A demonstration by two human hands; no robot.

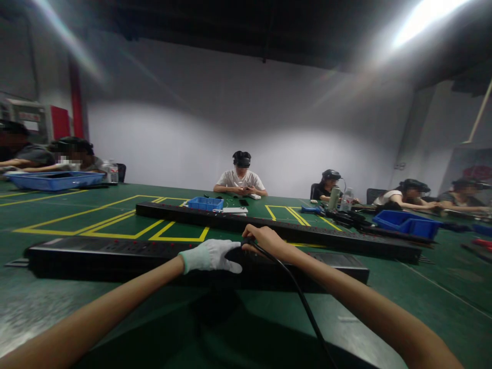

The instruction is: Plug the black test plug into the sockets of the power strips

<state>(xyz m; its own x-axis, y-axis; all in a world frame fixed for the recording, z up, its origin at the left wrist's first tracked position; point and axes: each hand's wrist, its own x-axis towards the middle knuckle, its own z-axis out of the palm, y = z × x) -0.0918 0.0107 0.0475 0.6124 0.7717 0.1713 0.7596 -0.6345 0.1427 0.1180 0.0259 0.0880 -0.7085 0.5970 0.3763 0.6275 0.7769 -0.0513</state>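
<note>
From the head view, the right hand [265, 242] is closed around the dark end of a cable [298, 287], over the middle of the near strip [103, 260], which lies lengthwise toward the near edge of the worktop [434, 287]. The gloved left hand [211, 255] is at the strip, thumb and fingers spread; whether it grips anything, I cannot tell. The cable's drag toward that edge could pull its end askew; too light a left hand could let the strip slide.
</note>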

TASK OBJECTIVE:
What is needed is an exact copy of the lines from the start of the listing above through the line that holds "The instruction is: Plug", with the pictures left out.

EXPECTED ANSWER:
A demonstration by two human hands; no robot.


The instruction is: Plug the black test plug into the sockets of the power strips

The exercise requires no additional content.